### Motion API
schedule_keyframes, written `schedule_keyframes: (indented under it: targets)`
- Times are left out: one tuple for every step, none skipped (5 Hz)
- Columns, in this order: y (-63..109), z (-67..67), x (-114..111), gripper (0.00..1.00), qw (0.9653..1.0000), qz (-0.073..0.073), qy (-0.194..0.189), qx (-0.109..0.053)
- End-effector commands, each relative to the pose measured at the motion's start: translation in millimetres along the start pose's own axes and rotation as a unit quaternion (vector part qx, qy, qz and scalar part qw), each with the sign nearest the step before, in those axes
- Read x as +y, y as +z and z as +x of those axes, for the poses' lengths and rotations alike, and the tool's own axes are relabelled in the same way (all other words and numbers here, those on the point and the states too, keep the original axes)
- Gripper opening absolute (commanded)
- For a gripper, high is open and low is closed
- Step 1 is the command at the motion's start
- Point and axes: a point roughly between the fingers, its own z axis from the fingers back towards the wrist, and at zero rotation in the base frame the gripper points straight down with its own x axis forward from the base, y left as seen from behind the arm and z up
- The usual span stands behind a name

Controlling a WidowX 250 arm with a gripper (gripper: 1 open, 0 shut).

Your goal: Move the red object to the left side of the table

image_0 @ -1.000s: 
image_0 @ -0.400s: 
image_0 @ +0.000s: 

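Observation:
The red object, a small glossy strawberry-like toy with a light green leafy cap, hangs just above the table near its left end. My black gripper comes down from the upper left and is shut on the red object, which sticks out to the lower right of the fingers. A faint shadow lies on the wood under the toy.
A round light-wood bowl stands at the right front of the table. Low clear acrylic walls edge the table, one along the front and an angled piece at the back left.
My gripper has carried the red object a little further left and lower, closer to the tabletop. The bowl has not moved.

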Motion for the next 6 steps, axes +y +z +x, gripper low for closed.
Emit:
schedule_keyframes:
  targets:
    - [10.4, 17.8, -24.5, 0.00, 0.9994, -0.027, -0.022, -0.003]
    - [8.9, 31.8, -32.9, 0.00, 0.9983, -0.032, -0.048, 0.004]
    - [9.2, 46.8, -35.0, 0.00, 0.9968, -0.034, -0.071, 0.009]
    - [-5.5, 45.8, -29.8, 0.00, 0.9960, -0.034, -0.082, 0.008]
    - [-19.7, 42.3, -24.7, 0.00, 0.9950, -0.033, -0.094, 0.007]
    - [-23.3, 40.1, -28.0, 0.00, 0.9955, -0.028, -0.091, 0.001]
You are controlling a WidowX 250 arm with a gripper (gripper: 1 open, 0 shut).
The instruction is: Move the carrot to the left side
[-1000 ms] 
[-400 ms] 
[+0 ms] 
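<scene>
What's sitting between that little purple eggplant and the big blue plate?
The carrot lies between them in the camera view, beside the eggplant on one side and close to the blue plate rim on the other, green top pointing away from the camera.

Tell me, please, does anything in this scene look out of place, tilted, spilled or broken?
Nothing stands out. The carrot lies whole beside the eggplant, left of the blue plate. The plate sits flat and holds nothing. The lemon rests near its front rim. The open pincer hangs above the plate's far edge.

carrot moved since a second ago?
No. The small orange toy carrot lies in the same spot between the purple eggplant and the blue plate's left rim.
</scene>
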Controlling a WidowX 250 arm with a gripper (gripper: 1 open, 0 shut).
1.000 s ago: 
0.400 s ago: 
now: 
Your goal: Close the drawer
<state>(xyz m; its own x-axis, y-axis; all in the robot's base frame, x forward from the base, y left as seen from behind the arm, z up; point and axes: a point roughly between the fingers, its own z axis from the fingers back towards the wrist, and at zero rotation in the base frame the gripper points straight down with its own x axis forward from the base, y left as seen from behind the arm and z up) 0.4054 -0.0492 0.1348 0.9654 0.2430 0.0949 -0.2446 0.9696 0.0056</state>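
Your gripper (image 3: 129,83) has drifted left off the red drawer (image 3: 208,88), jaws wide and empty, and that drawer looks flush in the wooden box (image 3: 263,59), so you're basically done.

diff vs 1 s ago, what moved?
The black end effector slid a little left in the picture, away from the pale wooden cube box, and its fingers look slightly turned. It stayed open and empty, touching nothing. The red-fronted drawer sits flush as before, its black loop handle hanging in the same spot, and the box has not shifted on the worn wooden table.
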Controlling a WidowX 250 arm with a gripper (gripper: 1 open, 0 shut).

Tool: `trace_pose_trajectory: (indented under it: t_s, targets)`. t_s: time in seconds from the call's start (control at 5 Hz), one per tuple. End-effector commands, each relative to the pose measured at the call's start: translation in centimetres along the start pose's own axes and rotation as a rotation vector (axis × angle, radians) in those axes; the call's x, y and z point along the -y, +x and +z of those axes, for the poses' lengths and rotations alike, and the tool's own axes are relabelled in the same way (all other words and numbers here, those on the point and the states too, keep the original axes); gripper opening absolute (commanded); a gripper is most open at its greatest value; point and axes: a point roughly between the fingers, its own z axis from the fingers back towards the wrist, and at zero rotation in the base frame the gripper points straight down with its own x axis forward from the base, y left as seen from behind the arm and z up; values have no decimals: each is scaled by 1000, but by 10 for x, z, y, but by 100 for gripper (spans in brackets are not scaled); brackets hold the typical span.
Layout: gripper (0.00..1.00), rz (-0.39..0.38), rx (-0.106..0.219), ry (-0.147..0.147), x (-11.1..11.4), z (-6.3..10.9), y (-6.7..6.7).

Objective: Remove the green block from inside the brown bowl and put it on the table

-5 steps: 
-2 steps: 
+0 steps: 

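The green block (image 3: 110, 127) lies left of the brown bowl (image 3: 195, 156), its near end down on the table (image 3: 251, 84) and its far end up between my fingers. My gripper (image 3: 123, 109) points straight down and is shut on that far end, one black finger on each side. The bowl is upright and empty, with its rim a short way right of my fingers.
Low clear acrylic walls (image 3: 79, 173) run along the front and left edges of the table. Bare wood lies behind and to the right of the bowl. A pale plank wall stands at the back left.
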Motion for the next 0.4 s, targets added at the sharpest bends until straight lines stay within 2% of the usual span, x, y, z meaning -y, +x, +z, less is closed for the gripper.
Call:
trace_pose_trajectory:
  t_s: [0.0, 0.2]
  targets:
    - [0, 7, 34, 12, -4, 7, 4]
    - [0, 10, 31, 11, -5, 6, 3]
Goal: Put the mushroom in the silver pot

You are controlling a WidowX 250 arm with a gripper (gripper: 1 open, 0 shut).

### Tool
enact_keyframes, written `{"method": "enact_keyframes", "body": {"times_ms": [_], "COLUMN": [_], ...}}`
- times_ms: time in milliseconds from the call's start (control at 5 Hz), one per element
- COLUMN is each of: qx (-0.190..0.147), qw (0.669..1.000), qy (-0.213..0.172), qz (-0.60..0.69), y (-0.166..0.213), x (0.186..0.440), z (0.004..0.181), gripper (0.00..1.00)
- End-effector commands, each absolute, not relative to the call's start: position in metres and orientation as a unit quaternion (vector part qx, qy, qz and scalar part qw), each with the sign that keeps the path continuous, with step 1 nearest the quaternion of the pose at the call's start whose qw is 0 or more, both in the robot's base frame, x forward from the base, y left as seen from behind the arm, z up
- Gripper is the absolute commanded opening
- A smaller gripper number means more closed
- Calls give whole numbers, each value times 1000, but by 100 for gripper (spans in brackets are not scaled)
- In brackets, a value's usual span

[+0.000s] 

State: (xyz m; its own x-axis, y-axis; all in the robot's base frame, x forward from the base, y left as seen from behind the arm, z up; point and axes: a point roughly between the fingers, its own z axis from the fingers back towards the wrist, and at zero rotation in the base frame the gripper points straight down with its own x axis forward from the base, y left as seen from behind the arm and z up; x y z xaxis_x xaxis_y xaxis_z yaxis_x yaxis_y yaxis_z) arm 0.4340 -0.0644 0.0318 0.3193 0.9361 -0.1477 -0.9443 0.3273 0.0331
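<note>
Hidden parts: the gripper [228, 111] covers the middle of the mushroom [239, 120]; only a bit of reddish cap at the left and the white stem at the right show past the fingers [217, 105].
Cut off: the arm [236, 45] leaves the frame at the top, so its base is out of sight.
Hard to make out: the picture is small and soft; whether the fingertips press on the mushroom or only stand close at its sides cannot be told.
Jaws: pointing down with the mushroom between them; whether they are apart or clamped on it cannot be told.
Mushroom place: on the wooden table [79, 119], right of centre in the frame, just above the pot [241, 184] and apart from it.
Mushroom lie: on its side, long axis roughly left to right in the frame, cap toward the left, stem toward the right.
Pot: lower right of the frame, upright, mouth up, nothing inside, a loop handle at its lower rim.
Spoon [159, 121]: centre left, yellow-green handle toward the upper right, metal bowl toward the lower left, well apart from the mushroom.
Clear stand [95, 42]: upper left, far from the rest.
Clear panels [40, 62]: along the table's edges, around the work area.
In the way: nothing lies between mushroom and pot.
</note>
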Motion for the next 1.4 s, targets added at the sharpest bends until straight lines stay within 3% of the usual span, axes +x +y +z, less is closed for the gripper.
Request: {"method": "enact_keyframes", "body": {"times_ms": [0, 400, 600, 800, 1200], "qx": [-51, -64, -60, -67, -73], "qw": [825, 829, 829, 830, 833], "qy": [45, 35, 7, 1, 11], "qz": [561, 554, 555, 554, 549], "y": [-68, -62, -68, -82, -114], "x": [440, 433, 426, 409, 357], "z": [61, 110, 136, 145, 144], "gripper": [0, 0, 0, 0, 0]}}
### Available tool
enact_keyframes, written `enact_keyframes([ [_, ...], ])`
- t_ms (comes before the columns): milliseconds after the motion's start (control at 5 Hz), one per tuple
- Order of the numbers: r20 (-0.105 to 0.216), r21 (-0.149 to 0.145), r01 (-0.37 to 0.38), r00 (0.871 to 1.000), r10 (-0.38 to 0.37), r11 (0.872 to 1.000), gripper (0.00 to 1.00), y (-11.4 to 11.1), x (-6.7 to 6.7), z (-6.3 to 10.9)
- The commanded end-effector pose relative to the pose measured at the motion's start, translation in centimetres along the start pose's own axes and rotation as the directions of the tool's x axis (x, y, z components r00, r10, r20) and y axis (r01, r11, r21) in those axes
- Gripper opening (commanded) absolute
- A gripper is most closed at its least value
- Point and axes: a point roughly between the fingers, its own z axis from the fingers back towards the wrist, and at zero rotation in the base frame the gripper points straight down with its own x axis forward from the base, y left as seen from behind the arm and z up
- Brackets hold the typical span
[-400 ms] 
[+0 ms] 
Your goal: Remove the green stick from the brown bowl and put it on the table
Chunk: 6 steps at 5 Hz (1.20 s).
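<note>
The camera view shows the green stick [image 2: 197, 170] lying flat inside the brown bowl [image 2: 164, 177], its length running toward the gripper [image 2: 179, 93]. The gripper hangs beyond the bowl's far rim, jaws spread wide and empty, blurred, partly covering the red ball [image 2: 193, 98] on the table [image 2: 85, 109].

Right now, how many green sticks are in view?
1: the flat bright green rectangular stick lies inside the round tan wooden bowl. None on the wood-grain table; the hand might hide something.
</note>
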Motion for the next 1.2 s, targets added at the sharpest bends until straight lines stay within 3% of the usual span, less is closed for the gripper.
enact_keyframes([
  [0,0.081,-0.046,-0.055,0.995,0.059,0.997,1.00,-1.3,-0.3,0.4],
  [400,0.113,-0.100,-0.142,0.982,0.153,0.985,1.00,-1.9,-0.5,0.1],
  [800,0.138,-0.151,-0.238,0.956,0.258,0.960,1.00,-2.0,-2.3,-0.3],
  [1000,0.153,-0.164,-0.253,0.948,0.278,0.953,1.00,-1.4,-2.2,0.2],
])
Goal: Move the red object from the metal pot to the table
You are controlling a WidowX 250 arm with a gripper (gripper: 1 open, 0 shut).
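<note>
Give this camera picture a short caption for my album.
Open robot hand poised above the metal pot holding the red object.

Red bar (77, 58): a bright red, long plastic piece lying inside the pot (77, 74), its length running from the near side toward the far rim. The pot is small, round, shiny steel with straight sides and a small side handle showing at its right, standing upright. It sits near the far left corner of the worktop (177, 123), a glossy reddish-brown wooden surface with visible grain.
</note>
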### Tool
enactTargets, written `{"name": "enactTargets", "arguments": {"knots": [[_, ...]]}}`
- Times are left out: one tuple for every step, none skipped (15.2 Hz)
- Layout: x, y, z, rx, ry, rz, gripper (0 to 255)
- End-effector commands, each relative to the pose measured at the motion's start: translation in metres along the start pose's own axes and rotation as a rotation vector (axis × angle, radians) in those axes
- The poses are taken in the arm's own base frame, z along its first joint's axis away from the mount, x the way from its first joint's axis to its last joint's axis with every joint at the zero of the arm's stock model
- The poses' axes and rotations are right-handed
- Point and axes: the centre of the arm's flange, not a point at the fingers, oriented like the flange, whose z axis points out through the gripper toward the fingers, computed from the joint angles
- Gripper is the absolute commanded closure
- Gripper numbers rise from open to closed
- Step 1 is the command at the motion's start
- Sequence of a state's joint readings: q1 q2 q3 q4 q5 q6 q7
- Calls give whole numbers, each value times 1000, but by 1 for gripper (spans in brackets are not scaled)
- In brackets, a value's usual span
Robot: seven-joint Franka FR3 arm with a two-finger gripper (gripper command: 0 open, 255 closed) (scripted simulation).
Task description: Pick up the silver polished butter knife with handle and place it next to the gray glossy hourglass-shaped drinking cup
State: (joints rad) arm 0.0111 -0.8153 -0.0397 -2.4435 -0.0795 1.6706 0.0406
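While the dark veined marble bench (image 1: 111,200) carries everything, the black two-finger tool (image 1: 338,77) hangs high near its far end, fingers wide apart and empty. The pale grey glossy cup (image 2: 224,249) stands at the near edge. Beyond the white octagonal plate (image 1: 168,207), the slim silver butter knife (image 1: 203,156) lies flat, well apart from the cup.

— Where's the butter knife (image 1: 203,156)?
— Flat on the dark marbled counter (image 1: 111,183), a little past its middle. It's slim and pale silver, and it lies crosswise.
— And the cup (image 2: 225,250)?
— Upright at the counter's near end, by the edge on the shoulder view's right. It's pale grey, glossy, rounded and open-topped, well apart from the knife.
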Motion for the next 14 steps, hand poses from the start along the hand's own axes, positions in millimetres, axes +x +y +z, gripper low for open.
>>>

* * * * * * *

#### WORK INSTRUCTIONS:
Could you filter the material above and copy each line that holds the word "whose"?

#### SOLUTION TO THIS TASK:
- End-effector commands, each absolute, not relative to the call's start: position in metres and orientation as a unit quaternion (vector part qx, qy, qz and scalar part qw), each with the sign that keeps the path continuous, with step 1 nearest the quaternion of the pose at the call's start whose qw is 0 or more, both in the robot's base frame, x forward from the base, y left as seen from behind the arm, z up
- Point and axes: the centre of the arm's flange, not a point at the fingers, oriented like the flange, whose z axis points out through the gripper toward the fingers, computed from the joint angles

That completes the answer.